IV. Applicability to Contracts at or Below the Simplified Acquisition Threshold and for Commercial Items, Including Commercially Available Off-the-Shelf Items

This case does not add any new provisions or clauses or impact any existing provisions or clauses.

V. Regulatory Flexibility Act

The Regulatory Flexibility Act does not apply to this rule because this final rule does not constitute a significant DFARS revision within the meaning of FAR 1.501-1, and 41 U.S.C. 1707 does not require publication for public comment.
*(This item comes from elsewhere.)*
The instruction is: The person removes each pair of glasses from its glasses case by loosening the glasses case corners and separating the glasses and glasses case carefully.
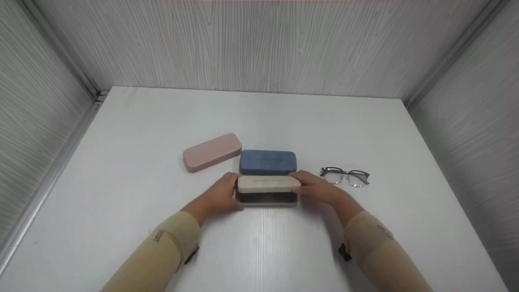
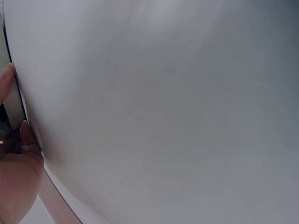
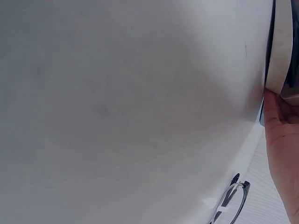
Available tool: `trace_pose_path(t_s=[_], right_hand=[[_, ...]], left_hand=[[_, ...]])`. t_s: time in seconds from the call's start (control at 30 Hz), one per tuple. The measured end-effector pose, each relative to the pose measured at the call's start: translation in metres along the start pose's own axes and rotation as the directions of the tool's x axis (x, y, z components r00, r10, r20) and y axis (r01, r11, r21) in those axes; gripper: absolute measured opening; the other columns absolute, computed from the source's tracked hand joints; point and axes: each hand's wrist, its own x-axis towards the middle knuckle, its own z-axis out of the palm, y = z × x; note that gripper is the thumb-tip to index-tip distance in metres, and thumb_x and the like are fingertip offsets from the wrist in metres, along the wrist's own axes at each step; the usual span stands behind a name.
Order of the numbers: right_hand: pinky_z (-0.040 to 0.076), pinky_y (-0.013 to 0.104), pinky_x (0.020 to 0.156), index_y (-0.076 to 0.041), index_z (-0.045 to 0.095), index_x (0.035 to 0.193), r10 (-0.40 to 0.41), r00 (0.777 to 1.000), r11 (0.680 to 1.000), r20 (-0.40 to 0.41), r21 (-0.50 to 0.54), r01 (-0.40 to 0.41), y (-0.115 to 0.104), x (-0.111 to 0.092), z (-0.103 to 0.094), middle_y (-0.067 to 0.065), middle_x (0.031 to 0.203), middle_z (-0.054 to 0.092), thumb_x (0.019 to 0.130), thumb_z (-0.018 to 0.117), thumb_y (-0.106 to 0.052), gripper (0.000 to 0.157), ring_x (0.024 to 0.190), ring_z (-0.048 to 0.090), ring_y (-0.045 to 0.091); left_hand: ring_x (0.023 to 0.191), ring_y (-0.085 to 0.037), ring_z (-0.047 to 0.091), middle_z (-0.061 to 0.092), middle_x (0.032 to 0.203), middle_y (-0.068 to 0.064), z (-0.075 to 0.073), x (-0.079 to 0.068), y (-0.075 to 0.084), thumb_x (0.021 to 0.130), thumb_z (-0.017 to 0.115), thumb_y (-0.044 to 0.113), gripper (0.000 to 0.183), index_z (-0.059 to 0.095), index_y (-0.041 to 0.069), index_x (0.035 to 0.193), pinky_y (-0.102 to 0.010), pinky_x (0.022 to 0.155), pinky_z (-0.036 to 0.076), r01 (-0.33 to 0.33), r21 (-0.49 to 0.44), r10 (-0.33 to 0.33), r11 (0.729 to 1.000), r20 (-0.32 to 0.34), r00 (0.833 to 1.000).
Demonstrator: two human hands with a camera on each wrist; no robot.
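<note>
A beige glasses case sits in front of me with its lid partly raised, so a dark interior shows along the front. My left hand grips the left end, thumb low at the front corner and fingers toward the back. At the opposite end my right hand holds the case, with fingertips on the lid's right side. In the left wrist view the thumb and a finger lie against the case's pale edge. The right wrist view has fingers right under the case's end.
Directly behind the beige case lies a closed blue glasses case. A pink glasses case rests at an angle to its left. Black-browed eyeglasses lie right of the right hand. Wood-grained panels wall in the white table.
</note>
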Motion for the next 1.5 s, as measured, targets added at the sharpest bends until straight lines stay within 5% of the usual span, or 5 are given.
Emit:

VI. Paperwork Reduction Act

The rule does not contain any information collection requirements that require the approval of the Office of Management and Budget under the Paperwork Reduction Act (44 U.S.C. chapter 35).

List of Subjects in 48 CFR Part 202

Government procurement.

Jennifer L. Hawes,

Editor, Defense Acquisition Regulations System.

Therefore, 48 CFR part 202 is amended as follows:

PART 202--DEFINITIONS OF WORDS AND TERMS

1. The authority citation for 48 CFR part 202 continues to read as follows:

Authority: 41 U.S.C. 1303 and 48 CFR chapter 1.

202.101 [Amended]

2. Amend section 202.101 by removing the definition of “Simplified acquisition threshold”.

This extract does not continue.